1 - INTRODUCTION
[1.1] But du travail
Située sur la côte cauchoise,
Yport est une petite ville qui se distingue de celles de
la région : on dit que le langage de ses
habitants est incompréhensible. Ayant étudié
le parler de Senneville-sur-Fécamp (Schortz 1998),
village qui se trouve à une dizaine de kilomètres
d'Yport, nous avons l'intention d'examiner le parler de
cette dernière localité et d'essayer d'observer
s'il comporte, ou a comporté, des traits régionaux
et dialectaux qui ne se rencontrent pas ailleurs dans le
pays de Caux et ont justifié la réputation
de la ville. Pour réaliser notre but, nous avons
fait une série d'enquêtes à Yport ainsi
que dans d'autres bourgades cauchoises de la côte
et du plateau afin de comparer les traits dialectaux que
nous y aurons recueillis dans les domaines de la phonétique,
de la morpho-syntaxe et du lexique.
Un deuxième objectif de notre travail sera d'introduire
le lexique dialectal, aujourd'hui inusité ou en voie
de disparition, que les témoins ont employé
pour décrire certains aspects de la vie à
Yport.
[1.2] Yport
Comme nous le constaterons plus bas
(§ 1.2.2), certains voient dans la graphie Yport
une origine grecque de la ville. L'étymologie du
toponyme n'est pas entièrement élucidée
et seul l'élément latin portus " port "
a été identifié. La forme Isport
attestée en 1217 et en 1262 ne permet pas, selon
de Beaurepaire (1979:167), de déterminer le premier
constitutif de l'item. D'après Cochet (1862:371),
l'attestation Icport, relevée sur d'anciennes
cartes géographiques, permettrait d'y voir Iccius
Portus.
[1.2.1] La ville et ses activités
Yport est un port d'échouage de 1033 habitants d'après
le recensement de 1999. Une étude de Boulard (1914),
qui relate l'histoire de la ville depuis l'époque
préhistorique et décrit les périodes
gauloise, romaine, franque, les invasions normandes, nous
montre l'évolution de la ville de Philippe-Auguste
à la Révolution et ensuite jusqu'aux années
1900. Boulard explique comment Yport, située sur
le bord de mer mais faisant partie de Criquebeuf-en-Caux
sise sur le plateau, obtient de devenir une commune indépendante
en 1842. Deux ouvrages récents, largement illustrés
de cartes postales anciennes, montrent les Yportais au début
du siècle. Lemaître (1992) a fait une compilation
de textes de la presse locale et de témoignages du
début du siècle sur Yport. Nous apprenons
ainsi comment cette ville devient vers 1850 une station
balnéaire à la mode. Un établissement
spécialisé dans les bains de mer au varech
avec quatre-vingts cabines sur la plage y avait été
construit et l'inauguration du casino eu lieu le 20 août
1865. Delaunay (1994) présente les rues de la localité
avec leurs commerces, leurs activités et leurs habitants,
du siècle dernier à aujourd'hui. Son ouvrage
est devenu un livre de référence pour de nombreux
Yportais. Outre qu'ils y retrouvent, au long des artères
de leur cité, l'histoire de chaque demeure et donc
aussi de la leur, des anecdotes apportent gaité et
chaleur à la rigueur scientifique du texte.

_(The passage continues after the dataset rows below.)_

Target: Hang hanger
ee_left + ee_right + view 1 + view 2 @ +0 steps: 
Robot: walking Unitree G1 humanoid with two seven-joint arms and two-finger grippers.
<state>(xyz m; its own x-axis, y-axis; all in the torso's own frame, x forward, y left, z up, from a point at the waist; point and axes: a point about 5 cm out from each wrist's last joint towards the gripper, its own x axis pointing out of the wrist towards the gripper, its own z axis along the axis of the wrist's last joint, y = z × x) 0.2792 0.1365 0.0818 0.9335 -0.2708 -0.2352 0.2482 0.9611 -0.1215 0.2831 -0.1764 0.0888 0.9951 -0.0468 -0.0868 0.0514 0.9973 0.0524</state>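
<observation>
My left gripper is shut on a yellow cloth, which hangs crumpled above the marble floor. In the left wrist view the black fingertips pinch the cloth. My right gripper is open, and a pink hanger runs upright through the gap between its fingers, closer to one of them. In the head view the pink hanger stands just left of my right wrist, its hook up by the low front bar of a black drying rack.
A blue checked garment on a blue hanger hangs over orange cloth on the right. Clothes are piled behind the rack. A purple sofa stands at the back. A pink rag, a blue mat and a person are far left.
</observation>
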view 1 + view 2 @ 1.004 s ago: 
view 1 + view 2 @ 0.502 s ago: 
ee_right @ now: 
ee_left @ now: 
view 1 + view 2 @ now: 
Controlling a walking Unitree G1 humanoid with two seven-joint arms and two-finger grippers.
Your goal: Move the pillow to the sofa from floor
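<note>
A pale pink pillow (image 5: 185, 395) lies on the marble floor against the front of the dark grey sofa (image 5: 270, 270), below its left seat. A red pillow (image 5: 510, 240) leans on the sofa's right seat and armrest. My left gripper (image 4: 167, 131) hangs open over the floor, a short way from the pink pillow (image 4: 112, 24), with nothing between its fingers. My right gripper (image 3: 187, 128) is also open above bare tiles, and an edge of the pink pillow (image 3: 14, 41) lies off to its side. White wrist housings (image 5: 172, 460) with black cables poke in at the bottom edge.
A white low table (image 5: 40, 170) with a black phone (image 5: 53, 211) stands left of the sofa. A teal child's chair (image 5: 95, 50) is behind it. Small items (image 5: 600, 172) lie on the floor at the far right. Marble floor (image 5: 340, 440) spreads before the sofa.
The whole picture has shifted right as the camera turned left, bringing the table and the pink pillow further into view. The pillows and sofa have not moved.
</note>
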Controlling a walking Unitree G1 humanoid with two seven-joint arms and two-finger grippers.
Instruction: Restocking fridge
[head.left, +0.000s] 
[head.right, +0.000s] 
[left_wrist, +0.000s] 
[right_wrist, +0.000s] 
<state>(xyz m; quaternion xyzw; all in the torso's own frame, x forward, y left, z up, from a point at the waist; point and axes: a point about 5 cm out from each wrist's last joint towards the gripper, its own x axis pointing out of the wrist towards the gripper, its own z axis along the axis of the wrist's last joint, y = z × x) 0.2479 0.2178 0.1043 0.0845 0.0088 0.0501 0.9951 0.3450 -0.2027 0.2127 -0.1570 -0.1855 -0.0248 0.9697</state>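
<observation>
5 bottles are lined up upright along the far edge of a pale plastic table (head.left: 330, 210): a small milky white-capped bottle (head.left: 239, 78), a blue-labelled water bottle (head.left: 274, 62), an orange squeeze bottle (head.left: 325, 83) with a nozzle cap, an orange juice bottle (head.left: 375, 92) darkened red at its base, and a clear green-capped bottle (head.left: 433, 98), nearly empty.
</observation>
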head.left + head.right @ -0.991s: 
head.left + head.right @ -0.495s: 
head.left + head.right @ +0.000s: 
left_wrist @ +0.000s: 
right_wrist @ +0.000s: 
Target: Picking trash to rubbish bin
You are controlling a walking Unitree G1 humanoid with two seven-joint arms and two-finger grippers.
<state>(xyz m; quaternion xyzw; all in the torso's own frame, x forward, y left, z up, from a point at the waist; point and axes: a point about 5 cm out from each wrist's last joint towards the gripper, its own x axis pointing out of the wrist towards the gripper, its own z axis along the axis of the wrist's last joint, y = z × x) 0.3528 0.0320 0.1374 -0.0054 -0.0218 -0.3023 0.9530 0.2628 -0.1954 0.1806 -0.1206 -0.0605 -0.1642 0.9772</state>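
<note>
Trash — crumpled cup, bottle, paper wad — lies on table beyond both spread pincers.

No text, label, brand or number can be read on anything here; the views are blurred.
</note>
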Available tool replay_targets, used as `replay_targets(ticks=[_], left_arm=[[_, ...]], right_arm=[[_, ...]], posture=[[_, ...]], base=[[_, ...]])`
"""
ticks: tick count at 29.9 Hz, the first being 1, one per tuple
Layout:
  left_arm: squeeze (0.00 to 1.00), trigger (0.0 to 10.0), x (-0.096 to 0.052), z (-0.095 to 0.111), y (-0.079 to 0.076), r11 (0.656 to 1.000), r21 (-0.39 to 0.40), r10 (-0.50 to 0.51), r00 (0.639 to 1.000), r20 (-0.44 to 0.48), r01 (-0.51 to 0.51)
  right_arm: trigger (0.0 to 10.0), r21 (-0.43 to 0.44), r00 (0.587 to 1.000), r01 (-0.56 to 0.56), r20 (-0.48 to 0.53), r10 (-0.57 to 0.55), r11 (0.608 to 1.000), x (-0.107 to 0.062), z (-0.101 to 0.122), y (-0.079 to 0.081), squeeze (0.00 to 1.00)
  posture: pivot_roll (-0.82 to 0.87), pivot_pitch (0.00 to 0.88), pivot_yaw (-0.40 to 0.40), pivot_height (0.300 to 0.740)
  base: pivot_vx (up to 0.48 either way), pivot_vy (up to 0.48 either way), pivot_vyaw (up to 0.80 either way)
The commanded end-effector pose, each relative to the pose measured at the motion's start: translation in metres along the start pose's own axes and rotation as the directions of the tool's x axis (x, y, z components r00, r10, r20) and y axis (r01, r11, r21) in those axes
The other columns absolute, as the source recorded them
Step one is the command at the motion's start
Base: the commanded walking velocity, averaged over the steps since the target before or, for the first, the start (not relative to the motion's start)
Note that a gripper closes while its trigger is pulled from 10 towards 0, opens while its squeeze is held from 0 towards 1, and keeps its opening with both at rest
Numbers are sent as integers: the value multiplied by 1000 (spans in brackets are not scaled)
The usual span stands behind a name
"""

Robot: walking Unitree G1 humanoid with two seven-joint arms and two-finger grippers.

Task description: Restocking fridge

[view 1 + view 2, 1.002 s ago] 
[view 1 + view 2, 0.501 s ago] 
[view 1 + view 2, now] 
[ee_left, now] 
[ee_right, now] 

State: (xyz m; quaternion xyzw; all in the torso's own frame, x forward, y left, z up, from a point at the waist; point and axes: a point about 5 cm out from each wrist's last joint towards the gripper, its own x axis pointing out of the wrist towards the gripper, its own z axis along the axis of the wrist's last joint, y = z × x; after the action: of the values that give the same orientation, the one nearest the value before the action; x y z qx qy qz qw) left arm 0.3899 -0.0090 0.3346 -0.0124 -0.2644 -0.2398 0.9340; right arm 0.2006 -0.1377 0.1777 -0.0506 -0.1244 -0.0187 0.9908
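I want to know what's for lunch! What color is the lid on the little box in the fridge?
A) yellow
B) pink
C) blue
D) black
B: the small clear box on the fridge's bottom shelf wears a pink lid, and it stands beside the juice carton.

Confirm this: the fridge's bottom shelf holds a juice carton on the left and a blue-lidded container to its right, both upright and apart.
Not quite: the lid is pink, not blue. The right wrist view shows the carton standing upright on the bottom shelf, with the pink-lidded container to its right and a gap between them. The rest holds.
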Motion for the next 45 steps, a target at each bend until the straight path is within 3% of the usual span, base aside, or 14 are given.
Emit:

Jusqu'aux années soixante, la population d'Yport,
comme celle des autres villages du littoral, vivait essentiellement
de la pêche. Aujourd'hui, sur la côte cauchoise,
seules les villes de Dieppe et de Fécamp conservent
encore une certaine activité dans ce domaine. Mais
il ne reste, ni à Yport ni dans les autres petits
ports côtiers, un seul pêcheur professionnel
et, si l'on peut voir sur les plages de galets des bateaux
de construction traditionnelle et des cabestans en usage,
ils ne servent plus qu'aux loisirs des habitants appartenant
aux anciennes familles de marins. Les Yportais sont devenus
fonctionnaires, travaillent dans les petites entreprises
de la région et certains, toujours pêcheurs,
sont embarqués sur des bateaux au Havre, à
Fécamp, à Dieppe ou même à Boulogne.